Task instructions —
Your task is to find every line of the listing that includes "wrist" and copy it.

=== Begin Enclosure ===

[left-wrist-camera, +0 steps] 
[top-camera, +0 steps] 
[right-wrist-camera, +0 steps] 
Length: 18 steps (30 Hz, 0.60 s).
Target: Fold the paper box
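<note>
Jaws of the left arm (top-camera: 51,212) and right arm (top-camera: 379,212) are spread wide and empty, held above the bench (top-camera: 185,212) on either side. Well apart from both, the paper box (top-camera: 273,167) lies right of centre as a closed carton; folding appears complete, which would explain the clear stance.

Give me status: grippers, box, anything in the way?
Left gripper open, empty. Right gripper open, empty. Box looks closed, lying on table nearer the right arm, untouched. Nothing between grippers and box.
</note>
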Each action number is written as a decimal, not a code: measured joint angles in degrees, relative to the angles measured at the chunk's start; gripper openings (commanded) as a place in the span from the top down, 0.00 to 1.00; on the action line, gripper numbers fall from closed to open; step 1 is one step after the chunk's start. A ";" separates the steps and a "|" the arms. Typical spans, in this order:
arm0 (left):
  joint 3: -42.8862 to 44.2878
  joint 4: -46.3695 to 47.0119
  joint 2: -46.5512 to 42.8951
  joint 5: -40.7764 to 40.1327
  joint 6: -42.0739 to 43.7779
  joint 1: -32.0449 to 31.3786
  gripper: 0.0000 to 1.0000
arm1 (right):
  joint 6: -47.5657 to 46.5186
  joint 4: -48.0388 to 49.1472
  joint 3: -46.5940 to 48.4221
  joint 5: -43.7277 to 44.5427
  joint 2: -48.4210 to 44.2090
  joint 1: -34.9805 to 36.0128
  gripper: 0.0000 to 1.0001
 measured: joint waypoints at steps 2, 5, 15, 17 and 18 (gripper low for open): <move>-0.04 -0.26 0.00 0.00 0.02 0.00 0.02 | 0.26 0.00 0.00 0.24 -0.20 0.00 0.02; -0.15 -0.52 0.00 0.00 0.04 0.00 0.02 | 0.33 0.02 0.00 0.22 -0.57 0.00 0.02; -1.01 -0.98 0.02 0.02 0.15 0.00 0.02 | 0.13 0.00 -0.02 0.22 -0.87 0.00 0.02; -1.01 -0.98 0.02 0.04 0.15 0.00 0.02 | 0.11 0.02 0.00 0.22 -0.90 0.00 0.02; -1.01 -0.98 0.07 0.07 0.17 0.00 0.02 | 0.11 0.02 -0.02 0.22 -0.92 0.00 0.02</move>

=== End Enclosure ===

Exercise result —
[left-wrist-camera, +0 steps] 
[right-wrist-camera, +0 steps] 

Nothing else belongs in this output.